- [What you will do]: Which of the lines below hold "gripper"? Please return each one.

━━━━━━

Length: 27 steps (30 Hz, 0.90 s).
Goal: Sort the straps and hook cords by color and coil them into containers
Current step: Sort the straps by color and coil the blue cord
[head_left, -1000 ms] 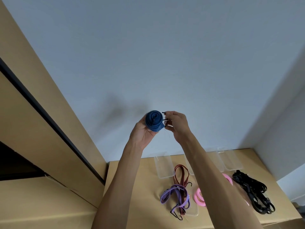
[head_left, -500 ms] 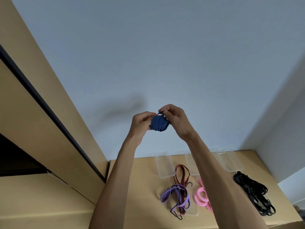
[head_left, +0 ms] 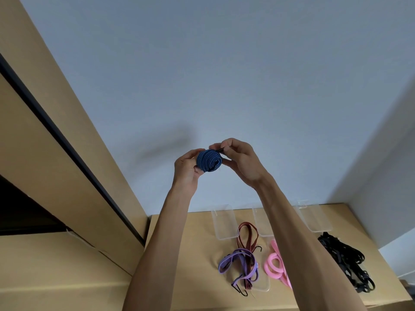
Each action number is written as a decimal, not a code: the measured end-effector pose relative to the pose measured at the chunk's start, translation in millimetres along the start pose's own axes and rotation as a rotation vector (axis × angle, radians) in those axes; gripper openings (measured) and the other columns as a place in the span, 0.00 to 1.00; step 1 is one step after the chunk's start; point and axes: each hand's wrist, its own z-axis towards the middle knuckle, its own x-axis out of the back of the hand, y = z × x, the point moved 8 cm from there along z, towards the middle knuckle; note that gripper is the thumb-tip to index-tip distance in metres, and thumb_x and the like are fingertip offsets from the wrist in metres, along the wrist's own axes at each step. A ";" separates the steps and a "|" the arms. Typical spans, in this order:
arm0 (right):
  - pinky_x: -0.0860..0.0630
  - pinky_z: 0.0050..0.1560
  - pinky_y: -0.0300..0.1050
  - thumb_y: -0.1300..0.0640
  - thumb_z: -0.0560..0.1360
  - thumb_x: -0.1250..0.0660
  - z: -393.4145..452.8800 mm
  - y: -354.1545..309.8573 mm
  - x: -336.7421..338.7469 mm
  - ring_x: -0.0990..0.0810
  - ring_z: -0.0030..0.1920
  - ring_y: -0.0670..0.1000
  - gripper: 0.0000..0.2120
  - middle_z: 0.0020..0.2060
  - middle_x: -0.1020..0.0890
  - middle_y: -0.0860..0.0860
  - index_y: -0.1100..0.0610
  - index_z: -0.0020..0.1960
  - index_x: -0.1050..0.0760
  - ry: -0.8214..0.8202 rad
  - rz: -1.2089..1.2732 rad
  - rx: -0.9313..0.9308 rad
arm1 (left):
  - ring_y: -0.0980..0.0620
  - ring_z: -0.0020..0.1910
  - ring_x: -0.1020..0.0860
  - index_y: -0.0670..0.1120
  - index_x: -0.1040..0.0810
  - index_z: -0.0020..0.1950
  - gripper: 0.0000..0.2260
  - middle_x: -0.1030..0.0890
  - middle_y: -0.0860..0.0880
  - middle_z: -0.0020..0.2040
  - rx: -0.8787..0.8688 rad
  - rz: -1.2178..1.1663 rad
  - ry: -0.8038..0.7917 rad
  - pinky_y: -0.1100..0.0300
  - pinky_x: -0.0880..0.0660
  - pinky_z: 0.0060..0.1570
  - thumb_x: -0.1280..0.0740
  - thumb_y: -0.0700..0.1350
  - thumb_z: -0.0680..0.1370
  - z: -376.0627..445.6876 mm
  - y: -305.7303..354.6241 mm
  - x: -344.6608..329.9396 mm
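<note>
On the tan surface below lie a purple strap, a dark red hook cord, a pink strap and a black strap pile, with clear containers behind them; the raised forearms hide part of the pink strap and one container. The left hand and right hand both grip the coiled blue cord high before the wall. Half a second ago the coil showed its striped side; now its spiral faces the camera.
</note>
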 end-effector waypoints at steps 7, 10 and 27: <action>0.24 0.65 0.55 0.64 0.83 0.42 -2.9 -5.4 0.5 0.21 0.64 0.58 0.10 0.59 0.19 0.61 0.61 0.48 0.24 -0.019 0.027 0.008 | 0.45 0.43 0.22 0.39 0.20 0.47 0.13 0.20 0.41 0.45 0.073 -0.153 -0.011 0.60 0.25 0.38 0.42 0.27 0.76 -2.0 -10.6 -10.9; 0.23 0.64 0.54 0.65 0.83 0.41 -5.0 -10.4 1.0 0.20 0.63 0.57 0.09 0.59 0.18 0.59 0.61 0.49 0.24 -0.013 -0.033 0.011 | 0.49 0.38 0.23 0.39 0.20 0.48 0.12 0.20 0.42 0.43 0.130 -0.191 0.002 0.66 0.28 0.26 0.42 0.28 0.76 -3.8 -16.1 -14.3; 0.20 0.48 0.43 0.66 0.77 0.30 -21.2 -0.5 3.4 0.16 0.55 0.53 0.05 0.54 0.14 0.53 0.61 0.49 0.16 0.052 -0.150 0.052 | 0.45 0.40 0.19 0.41 0.17 0.41 0.14 0.17 0.43 0.41 -0.095 0.129 0.046 0.57 0.21 0.37 0.38 0.26 0.74 -1.4 5.5 3.7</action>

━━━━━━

- [Task result]:
Each action number is written as a decimal, not a code: the measured end-effector pose relative to the pose measured at the chunk's start, translation in millimetres along the start pose's own axes and rotation as a rotation vector (axis × angle, radians) in those axes; gripper openings (measured) and the other columns as a place in the span, 0.00 to 1.00; step 1 is one step after the chunk's start; point and axes: each hand's wrist, its own z-axis towards the middle knuckle, its own x-axis out of the back of the hand, y = z × x, the point moved 8 cm from there along z, towards the middle knuckle; note that gripper is the thumb-tip to index-tip distance in metres, and thumb_x and the like are fingertip offsets from the wrist in metres, along the wrist's own axes at each step. A ";" separates the steps and a "|" the arms. Typical spans, in this order:
  - gripper: 0.0000..0.2120
  - gripper: 0.0000..0.2260

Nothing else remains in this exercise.